[Your assignment]
Copy exactly the lines of the records below, and only those lines, beginning with the line that contains "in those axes" and ending with the line that contains "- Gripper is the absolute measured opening".

[Data records]
+-------+

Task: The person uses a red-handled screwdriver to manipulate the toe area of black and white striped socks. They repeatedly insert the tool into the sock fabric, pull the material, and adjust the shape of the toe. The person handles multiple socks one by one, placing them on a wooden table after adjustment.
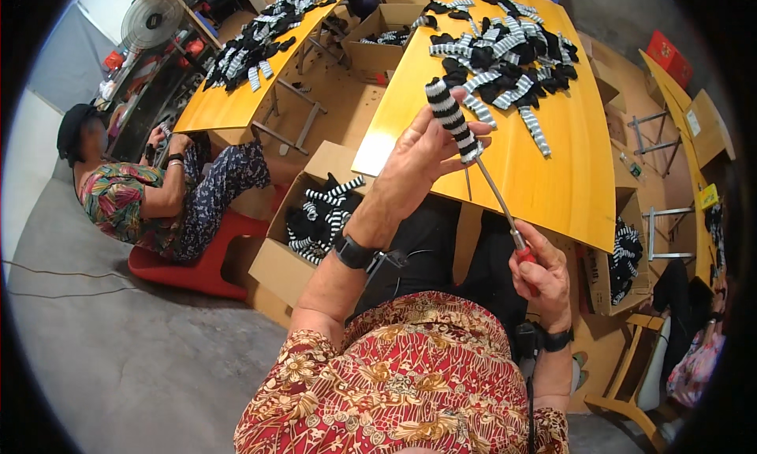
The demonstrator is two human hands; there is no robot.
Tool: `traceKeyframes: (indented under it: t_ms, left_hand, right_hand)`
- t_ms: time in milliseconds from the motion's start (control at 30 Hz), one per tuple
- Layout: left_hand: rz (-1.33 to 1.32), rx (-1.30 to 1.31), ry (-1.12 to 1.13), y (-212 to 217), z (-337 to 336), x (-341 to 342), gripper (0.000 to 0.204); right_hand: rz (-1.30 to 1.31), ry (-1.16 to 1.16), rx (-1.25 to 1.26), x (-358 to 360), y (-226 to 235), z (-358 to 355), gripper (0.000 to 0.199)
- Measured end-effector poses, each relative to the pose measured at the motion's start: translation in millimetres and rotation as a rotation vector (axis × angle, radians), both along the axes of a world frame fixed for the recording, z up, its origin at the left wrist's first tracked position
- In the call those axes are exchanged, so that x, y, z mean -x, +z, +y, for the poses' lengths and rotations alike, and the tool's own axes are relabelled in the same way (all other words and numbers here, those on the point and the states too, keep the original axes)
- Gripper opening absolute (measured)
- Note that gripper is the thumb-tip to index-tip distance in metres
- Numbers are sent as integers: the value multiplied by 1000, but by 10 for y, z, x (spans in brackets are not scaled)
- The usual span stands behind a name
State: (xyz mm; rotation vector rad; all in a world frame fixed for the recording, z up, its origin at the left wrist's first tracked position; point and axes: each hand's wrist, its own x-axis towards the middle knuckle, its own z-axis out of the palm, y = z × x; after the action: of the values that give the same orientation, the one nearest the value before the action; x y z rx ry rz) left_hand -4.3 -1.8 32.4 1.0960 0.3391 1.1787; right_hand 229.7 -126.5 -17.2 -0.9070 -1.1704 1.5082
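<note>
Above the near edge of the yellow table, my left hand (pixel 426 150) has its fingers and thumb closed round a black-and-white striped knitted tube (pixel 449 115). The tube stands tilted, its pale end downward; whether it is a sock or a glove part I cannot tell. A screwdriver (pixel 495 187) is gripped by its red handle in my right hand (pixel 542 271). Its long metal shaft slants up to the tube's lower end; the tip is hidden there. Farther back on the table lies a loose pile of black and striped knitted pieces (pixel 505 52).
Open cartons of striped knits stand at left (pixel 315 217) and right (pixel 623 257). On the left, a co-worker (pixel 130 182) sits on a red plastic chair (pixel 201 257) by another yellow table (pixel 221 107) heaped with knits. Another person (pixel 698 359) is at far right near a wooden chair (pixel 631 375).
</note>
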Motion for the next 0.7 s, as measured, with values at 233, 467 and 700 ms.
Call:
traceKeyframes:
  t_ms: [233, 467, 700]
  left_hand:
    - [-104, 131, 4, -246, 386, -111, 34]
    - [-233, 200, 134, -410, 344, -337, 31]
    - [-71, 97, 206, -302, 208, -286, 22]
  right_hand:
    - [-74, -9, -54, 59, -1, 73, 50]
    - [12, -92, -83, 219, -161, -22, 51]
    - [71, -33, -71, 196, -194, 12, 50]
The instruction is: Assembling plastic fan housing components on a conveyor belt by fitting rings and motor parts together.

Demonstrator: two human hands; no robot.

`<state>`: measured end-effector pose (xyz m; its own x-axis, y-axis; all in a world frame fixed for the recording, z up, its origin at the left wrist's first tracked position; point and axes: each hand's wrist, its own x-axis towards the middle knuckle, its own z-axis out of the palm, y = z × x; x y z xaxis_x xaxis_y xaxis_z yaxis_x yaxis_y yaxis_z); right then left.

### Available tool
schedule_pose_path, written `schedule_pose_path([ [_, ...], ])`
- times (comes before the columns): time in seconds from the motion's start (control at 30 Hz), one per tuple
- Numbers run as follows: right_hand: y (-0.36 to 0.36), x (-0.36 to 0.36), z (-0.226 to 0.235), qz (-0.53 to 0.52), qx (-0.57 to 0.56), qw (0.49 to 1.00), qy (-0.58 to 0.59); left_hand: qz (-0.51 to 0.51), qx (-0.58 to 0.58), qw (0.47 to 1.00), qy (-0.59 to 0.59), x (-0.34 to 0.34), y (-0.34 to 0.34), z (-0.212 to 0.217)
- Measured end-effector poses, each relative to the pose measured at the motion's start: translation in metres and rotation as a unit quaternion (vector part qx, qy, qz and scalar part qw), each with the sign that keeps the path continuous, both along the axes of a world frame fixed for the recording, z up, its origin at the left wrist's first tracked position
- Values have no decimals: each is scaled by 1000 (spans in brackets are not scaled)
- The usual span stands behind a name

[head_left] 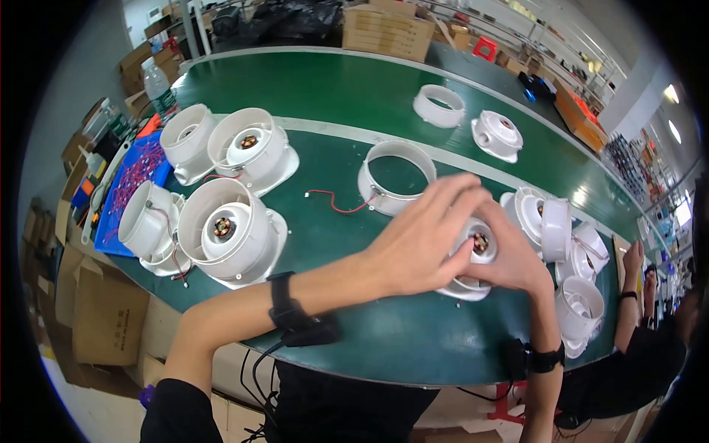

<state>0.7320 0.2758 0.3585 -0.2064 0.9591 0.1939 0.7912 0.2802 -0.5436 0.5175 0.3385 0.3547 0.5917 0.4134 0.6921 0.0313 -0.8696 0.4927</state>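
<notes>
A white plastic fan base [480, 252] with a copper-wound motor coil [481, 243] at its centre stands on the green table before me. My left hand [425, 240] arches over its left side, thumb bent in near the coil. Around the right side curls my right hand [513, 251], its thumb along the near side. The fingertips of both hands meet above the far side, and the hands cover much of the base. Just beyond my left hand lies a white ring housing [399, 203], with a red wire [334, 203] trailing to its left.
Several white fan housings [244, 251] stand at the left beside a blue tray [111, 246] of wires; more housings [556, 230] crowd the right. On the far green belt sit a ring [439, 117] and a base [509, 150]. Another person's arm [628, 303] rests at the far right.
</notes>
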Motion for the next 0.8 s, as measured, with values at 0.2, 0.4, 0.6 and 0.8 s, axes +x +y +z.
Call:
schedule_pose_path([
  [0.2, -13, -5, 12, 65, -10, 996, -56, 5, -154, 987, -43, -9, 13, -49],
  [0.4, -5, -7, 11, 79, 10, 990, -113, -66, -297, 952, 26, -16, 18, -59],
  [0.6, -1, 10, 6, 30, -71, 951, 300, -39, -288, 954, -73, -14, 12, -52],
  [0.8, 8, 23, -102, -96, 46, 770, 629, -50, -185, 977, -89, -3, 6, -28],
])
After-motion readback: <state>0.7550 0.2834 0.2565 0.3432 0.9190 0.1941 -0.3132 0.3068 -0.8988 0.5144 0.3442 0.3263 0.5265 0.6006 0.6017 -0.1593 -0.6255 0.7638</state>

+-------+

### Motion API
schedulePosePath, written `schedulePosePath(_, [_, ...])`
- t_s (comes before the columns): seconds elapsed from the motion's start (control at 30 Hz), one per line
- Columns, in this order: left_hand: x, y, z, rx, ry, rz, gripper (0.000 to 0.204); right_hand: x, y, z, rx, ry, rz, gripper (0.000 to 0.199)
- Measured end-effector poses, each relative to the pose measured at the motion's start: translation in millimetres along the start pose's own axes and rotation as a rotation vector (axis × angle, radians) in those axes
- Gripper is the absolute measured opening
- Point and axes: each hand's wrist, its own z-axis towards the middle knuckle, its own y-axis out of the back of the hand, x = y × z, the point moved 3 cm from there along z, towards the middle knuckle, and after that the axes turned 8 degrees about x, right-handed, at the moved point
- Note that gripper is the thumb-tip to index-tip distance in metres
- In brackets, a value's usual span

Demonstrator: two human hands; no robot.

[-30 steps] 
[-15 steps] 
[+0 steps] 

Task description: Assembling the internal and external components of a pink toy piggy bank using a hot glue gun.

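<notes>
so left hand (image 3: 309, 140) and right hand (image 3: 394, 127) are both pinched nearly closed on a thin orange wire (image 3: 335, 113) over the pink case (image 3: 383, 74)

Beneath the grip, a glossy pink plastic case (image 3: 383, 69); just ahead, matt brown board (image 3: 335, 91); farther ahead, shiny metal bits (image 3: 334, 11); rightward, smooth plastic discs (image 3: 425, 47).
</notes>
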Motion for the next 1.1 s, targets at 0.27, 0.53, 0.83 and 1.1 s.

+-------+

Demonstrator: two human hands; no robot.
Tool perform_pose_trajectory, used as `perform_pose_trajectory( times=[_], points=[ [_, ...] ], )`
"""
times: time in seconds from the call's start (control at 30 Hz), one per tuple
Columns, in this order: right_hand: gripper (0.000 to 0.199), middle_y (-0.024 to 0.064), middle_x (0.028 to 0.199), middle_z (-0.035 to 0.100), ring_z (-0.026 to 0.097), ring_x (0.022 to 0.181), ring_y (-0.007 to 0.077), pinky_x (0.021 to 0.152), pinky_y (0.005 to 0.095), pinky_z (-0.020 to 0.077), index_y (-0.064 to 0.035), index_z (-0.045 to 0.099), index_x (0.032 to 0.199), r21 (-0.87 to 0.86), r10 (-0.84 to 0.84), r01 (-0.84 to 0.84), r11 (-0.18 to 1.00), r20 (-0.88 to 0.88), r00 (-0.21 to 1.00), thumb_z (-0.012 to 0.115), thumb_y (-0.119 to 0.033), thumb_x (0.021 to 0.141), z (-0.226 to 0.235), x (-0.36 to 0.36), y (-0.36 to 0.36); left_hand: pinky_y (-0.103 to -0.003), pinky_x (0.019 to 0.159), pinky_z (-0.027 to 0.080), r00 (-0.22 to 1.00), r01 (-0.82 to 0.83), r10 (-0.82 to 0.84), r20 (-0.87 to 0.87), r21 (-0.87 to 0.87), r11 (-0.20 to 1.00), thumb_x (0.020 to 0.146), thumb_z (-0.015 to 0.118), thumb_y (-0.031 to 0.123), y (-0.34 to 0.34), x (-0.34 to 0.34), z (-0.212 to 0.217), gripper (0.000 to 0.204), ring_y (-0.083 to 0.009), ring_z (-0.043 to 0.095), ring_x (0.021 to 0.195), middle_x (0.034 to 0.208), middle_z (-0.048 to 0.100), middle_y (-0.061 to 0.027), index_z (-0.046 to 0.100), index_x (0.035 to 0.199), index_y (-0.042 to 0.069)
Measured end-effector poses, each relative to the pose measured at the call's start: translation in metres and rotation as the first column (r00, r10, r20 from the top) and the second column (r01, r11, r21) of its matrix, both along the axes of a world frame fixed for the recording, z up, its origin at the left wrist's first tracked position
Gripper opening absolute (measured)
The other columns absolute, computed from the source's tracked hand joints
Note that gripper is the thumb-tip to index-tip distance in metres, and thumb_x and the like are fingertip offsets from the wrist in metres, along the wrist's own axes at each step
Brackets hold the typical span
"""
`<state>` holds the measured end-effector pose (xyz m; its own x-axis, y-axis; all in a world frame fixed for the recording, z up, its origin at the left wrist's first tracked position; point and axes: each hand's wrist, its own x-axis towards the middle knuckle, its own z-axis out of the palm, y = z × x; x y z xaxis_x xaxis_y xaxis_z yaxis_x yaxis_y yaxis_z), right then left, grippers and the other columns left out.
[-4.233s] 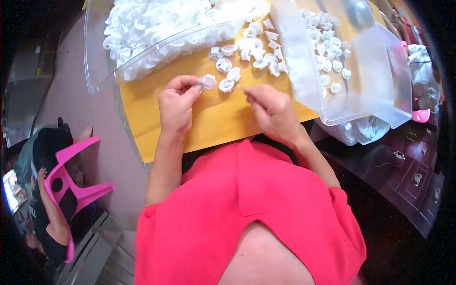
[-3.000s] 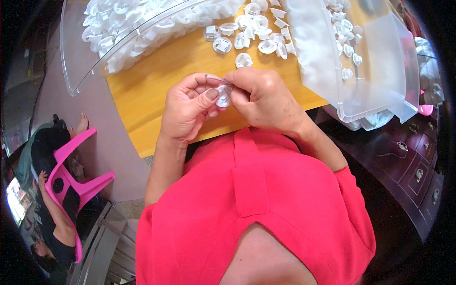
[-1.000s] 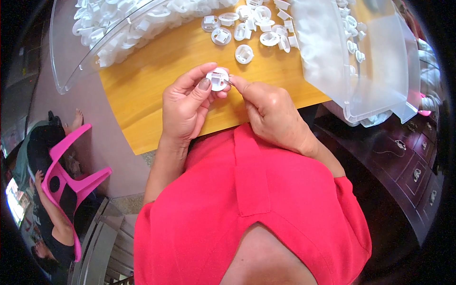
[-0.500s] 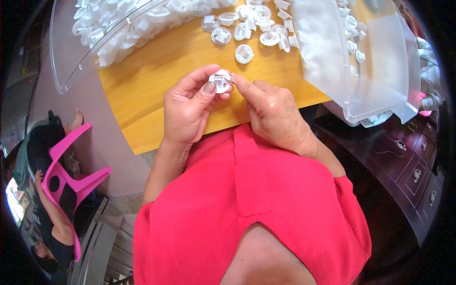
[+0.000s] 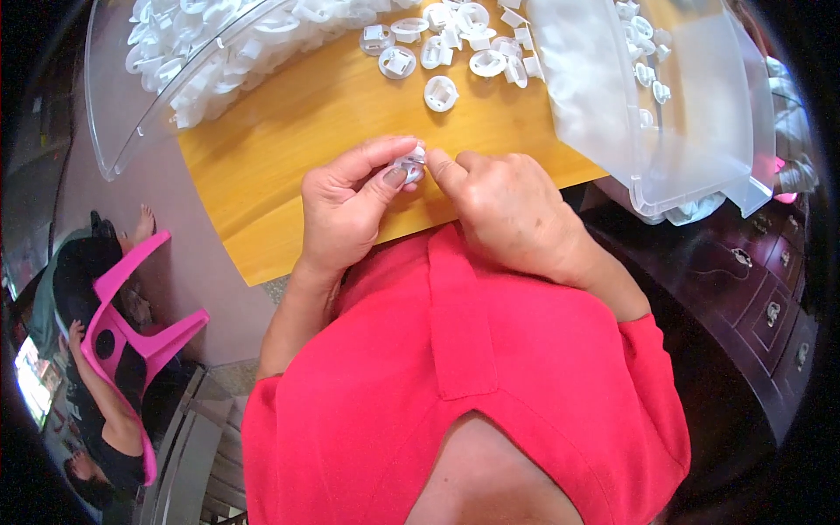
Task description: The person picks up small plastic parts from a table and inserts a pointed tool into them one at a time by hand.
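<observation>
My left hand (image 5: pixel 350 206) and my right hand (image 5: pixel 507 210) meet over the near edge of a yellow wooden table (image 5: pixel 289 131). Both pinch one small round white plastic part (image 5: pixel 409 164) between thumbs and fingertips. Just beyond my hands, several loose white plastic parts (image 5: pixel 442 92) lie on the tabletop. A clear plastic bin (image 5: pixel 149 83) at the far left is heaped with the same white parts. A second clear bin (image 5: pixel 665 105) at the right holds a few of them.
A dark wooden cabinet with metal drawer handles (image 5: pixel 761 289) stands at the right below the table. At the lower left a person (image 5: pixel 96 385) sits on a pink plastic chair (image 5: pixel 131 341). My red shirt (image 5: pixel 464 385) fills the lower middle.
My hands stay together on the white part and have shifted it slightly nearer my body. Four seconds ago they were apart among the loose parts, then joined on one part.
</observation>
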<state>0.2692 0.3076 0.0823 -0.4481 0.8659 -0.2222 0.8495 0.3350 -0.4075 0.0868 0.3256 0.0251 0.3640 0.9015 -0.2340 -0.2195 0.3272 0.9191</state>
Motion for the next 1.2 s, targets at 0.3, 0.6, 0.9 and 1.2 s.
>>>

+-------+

[Exercise output]
- Measured end-effector poses, each relative to the pose measured at the motion's start: translation in millimetres along the start pose's own axes and rotation as a rotation vector (axis × angle, radians) in those axes
- Gripper is the absolute measured opening

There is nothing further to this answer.